"The Looming Tower" by Lawrence Wright

The Looming Tower cover
The Looming Tower

Lawrence Wright’s authoritative history of Al-Qaeda and the lead-up to the September 11 terrorist attacks is one of those books I should have read a long time ago. I finally got around to it, and it was fantastic. It’s non-fiction, but its subjects are presented so compellingly, and the action is described so vividly, that it reads like a novel. Wright’s style calls to mind Peter Hopkirk (The Great Game, Trespassers on the Roof of the World) and Stephen Ambrose (Undaunted Courage).

The Looming Tower takes pains to put Al-Qaeda in context, reaching back to mid-twentieth century Egypt to trace the origins of modern extremist Islamism.

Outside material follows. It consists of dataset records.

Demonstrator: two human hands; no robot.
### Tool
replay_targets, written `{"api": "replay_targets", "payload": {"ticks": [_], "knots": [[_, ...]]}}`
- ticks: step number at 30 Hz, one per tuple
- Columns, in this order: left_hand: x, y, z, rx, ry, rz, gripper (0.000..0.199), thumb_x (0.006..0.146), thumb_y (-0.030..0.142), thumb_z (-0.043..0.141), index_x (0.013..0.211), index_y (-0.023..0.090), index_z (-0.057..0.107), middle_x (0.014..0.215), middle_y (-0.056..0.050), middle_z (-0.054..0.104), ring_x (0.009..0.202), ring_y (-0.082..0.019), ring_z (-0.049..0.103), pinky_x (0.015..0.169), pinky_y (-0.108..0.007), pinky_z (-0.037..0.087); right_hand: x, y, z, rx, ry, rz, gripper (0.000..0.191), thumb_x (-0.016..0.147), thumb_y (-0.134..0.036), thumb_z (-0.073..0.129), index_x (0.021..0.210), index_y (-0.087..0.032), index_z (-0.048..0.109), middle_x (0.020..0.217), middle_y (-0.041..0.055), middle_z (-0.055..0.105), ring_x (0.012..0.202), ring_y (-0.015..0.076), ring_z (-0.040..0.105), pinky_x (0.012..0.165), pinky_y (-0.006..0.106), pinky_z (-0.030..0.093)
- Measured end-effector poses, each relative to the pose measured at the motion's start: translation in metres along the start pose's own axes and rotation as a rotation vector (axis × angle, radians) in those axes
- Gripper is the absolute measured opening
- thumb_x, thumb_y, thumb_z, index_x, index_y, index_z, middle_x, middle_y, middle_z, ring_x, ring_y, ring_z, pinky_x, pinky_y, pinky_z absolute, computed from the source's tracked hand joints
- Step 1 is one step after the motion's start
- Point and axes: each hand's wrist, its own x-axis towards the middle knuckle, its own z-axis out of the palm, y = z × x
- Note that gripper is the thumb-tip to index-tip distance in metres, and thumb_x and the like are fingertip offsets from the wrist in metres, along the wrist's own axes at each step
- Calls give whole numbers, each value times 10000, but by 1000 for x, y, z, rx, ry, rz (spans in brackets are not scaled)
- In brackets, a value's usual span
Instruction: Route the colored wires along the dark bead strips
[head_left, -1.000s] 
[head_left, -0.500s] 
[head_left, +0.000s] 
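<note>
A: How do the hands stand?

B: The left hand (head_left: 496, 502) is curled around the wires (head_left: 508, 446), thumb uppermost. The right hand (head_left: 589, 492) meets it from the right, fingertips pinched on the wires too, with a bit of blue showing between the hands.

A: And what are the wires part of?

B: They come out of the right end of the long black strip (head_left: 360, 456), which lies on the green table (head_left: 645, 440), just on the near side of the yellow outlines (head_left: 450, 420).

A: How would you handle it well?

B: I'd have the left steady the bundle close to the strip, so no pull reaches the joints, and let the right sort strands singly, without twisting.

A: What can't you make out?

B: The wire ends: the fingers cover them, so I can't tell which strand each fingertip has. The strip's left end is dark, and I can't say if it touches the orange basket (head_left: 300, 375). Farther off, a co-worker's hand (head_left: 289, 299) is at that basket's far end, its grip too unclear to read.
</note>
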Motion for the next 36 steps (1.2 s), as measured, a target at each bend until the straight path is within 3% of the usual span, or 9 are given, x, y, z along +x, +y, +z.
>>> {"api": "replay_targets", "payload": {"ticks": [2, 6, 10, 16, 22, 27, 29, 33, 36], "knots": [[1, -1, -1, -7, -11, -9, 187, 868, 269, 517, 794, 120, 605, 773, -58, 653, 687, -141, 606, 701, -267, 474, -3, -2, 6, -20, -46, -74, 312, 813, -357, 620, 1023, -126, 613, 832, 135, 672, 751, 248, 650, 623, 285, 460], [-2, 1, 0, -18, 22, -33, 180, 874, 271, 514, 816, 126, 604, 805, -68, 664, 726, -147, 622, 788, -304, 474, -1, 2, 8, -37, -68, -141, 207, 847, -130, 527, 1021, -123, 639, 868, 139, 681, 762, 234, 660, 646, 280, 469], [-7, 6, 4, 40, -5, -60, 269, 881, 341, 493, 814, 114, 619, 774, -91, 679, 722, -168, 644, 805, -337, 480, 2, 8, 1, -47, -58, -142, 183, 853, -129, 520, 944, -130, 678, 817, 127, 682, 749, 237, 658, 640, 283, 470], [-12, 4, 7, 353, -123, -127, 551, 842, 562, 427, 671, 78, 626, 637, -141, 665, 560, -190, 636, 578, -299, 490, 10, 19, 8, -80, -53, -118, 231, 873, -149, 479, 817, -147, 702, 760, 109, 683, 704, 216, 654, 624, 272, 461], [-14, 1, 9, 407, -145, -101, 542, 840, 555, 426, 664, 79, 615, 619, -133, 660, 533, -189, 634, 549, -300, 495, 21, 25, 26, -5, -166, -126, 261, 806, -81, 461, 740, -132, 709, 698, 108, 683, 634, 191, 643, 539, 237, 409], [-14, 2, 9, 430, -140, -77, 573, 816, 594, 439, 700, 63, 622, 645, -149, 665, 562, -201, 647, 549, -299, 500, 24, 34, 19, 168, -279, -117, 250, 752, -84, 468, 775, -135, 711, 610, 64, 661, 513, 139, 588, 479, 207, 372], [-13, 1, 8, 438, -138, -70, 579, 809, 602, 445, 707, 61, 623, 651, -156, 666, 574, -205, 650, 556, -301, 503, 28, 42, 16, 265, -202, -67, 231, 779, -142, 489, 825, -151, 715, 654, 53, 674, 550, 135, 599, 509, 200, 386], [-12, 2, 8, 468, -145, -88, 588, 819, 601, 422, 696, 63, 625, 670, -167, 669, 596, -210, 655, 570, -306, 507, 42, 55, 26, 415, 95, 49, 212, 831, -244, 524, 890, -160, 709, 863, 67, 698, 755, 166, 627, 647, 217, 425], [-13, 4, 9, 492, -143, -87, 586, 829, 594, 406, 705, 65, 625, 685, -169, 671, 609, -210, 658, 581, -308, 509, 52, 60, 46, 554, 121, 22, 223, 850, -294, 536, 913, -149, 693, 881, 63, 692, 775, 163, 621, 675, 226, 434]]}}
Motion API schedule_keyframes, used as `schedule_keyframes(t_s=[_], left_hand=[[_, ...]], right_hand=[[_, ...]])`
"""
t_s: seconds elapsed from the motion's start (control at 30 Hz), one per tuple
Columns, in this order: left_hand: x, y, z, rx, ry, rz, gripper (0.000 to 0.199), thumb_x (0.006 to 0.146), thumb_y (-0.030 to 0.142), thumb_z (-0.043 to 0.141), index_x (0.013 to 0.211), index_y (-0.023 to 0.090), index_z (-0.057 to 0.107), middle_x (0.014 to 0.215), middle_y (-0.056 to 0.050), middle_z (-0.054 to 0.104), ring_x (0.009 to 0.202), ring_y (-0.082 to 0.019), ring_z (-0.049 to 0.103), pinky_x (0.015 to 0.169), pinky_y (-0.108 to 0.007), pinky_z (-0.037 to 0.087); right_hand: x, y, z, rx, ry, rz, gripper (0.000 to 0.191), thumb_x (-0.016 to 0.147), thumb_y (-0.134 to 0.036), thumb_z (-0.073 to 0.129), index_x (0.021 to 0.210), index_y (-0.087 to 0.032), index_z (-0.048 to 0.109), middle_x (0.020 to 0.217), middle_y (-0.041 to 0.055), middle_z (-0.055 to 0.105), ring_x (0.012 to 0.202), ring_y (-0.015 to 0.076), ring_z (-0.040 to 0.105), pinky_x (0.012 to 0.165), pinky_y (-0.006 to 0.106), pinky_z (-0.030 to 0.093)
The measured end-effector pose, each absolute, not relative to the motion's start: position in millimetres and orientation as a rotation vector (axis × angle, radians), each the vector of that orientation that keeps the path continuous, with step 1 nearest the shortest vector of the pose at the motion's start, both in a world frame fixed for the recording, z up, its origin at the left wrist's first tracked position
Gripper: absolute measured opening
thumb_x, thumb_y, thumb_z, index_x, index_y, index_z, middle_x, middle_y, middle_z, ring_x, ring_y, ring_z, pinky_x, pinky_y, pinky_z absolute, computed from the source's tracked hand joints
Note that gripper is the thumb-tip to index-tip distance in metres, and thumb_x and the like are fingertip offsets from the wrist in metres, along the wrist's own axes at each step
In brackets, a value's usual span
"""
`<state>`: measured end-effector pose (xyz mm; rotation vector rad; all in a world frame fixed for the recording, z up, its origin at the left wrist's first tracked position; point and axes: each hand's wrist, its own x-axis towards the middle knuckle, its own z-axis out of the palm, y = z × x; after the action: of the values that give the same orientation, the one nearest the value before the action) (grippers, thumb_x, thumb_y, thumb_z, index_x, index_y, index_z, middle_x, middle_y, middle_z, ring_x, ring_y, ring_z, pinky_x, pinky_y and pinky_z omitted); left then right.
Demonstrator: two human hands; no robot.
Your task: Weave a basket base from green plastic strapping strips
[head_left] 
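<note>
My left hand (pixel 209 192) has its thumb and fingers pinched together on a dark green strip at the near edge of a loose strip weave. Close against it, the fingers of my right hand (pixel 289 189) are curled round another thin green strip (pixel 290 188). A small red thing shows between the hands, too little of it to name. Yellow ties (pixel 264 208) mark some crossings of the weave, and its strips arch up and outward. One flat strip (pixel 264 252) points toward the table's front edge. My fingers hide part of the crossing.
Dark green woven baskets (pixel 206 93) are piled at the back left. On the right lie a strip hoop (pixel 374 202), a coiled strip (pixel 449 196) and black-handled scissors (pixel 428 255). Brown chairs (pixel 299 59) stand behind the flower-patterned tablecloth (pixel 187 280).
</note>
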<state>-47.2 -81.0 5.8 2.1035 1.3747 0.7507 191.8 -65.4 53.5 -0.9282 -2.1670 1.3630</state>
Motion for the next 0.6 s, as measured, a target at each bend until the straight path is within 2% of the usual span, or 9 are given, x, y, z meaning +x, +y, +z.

It presents sharp portaits of the people involved, from Sayyid Qutub through Osama bin Laden. At the same time, the book devles into the tireless and dedicated people who worked for the well-intentioned but frequently dysfunctional United States intelligence and law enforcement agencies striving to keep Al-Qaeda at bay.

The book focuses more on the context than the details of Al-Qaeda’s attack planning. You won’t find intricate descriptions of how the terrorists planned and carried out their atrocities. Instead, Wright emphasizes background and history, showing us how the people and ideas developed over decades. It’s fascinating and extraordinarily well done.

As a national security professional, I’ve read plenty about various terrorist organizations. I have firsthand knowledge, as well as substantial education, about the history and workings of the government’s national security apparatus. I still learned a ton from reading this book, even as I found the pacing and content gripping.

Revisinting 9/11 almost twenty years later is painful. It might also seem less relevant in a world now focused on a different set of security threats and international challenges. It’s not. If, like me, you’ve some managed not to read this book in the fifteen years since its release, you should get started now. You won’t be disappointed.